Cabinet frame took longer than I planned. Mostly waiting on orders of parts & bits. Got some of the fence made.















Big question time.  
Best, easiest way to install the mounting plate? (Rousseau Model 3509) 1/2" radius corners

This way I just need a 1/2" bit, but assembly accuracy is critical.
(router baseplate dia - bit dia /2) for distances from edge of mount.














This way seems to be the most accurate. I don't have the Templates Guides (TG) or the 5/8" bit. Calls for 3/8 OD TG with 1/4" bit to make the template blank (using the Mounting plate)
Then 1-1/4" TG with a 5/8 bit to cut the table top 








I think someone said to buy the TGs at Oak Park?, is that right? Which ones? need 3/8 & 1-1/4 for this job RIGHT?. Come in sets?
Probably means making a new baseplate  eh? What drill bits needed for the base plate. 
Need a 5/8" bit also, (but: Shouldn't I use a 1-1/8" TG with a 1/2" bit to get the right corner radius (1/2" on the mounting plate)

Starting to understand the TG thing but, the 1-1/8" TG wouldn't fit into the corner of the jig I would have just made.?? I used a 3/8" TG & 1/4" bit over a 1/2" radius corner. (Geometry class was many years ago) Maybe need a jig to make the jig  . Will need to think about it.

Sure going to have a better bit collection & more router accessories after this project is over. Also I will have allot more router experience 

Having fun
Thanks, Dave in Alaska


----------



## bobj3 (Jan 17, 2006)

Looking good Dave

Most router base plates are not true on the outside edge of the base plate.

You may want to check out the links below 

http://wealdentool.com/acatalog/tips_20.html
http://wealdentool.com/acatalog/tips_18.html

=========


----------



## curiousgeorge (Nov 6, 2006)

Looks great, Dave. Just one suggestion concerning the top. IMHO, if you were to put a chamfer around the top it would give a more finished look vs. the flush cut.

Here is a nice bushing set on sale at woodcraft...

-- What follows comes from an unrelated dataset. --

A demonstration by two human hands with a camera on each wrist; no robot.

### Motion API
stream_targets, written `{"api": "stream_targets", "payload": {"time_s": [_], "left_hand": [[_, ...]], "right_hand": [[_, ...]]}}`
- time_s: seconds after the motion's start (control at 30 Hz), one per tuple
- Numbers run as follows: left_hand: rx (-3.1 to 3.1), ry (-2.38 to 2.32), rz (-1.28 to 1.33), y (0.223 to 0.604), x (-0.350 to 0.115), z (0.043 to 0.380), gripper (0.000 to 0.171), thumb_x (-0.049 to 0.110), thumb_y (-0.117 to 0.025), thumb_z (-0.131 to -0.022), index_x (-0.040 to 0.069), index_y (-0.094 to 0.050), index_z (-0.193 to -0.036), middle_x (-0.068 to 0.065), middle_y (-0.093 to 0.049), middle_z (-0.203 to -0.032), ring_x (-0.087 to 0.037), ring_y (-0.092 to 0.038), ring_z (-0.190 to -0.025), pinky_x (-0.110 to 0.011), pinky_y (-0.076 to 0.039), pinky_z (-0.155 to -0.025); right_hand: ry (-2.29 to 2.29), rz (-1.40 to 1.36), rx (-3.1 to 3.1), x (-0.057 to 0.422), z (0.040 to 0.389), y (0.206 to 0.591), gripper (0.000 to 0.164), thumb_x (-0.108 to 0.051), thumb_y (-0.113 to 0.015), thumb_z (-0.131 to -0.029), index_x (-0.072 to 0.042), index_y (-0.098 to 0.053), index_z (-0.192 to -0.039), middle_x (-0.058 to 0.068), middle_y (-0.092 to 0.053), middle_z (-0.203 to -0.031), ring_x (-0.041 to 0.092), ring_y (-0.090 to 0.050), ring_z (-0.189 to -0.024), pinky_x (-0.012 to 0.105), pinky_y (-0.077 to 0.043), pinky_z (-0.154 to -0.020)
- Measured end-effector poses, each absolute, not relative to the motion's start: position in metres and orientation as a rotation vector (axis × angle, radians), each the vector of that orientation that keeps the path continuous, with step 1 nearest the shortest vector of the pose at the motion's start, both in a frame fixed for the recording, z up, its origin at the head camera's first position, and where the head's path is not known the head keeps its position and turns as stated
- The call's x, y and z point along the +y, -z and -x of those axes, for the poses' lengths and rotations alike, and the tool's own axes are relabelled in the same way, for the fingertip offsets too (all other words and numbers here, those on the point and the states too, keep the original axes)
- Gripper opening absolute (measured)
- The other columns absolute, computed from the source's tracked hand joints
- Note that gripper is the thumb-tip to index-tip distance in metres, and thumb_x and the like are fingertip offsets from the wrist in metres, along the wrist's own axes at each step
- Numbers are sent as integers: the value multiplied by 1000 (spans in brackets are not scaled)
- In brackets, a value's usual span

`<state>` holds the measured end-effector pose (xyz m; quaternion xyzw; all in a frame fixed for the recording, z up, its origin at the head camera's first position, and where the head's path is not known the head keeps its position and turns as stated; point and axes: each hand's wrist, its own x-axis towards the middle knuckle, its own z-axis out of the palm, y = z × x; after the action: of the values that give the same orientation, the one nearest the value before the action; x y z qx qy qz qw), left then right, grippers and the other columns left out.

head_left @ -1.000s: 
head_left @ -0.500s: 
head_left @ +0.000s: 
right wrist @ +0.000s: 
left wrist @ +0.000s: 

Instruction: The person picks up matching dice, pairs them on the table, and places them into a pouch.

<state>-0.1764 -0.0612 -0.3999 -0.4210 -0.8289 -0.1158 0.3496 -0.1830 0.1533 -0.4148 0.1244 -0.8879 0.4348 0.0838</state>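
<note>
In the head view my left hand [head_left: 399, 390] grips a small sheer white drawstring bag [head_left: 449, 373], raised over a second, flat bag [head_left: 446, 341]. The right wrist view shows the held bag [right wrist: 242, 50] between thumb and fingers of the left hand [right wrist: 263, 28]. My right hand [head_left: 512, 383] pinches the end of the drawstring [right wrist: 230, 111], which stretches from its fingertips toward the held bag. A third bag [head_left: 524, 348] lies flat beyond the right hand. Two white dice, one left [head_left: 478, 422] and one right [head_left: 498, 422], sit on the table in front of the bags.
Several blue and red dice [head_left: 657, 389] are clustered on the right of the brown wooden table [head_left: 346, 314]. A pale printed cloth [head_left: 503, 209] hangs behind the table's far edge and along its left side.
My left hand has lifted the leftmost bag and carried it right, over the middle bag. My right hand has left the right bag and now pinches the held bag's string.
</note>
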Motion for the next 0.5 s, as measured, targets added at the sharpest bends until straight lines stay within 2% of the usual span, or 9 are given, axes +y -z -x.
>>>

http://www.woodcraft.com/product.aspx?ProductID=144625&FamilyID=4855


----------



## Bogydave (Nov 14, 2008)

BJ, thanks. Tip 20 makes sense. Do-able with what I have. Thanks for that also.

George, Thanks
After I flush cut the edge, I hit it with a 22-1/2 degree bevel. Picture quality or poor photography don't show it good enough or i didn't take enough off (??). Then lightly sanded edges.
Is this the large bushing set? Someone said favored the large set. Don't know the difference yet. Found set local PC, but the sizes were oddball? Like the one in the set 51/64? must be a reason. Lots to learn yet.
Will I need/use them in the router table? It has a fairly small hole. will have to measure. Maybe this set is for the mount I have. Got it when I was in Seattle last year at a woodcraft store,, with plans to build a table around it.


----------



## Mike (Nov 22, 2004)

Dave, since you went with a Rousseau mounting plate you are limited to using the PC style (smaller) guide bushings. The best solution for installing your plate is to buy the Rousseau template kit. This includes the template, two part guide bushing and instructions. As you can see in the photo of the first table I made, we think a lot alike. Yes, that is a Bosch 1617 mounted in the fixed base under the table. The photo makes the laminate edge appear wavy, it is not. You can see the high reveal I trimmed to show off the red oak edging.


----------



## Bogydave (Nov 14, 2008)

Thanks Mike
You probably had an educated reason for what you got, I'm shooting from the hip now, but learning how to aim better every day.
I should have visited this site before I bought the Rous. MP. Not that I wouldn't have got it, but I would have made an educated choice. I may have decided to make my own, which I still may do in the future (good learning experience) (1/2" or 3/8" lexan, or acrylic work for that??) I got one to use as a template now  Well I got it. Maybe there's a way to change the inner rings to fit other bushings. Would be nice to have the same TG size for every base. (save $) Will try to mount it today or order stuff to do it. Will let yuons know.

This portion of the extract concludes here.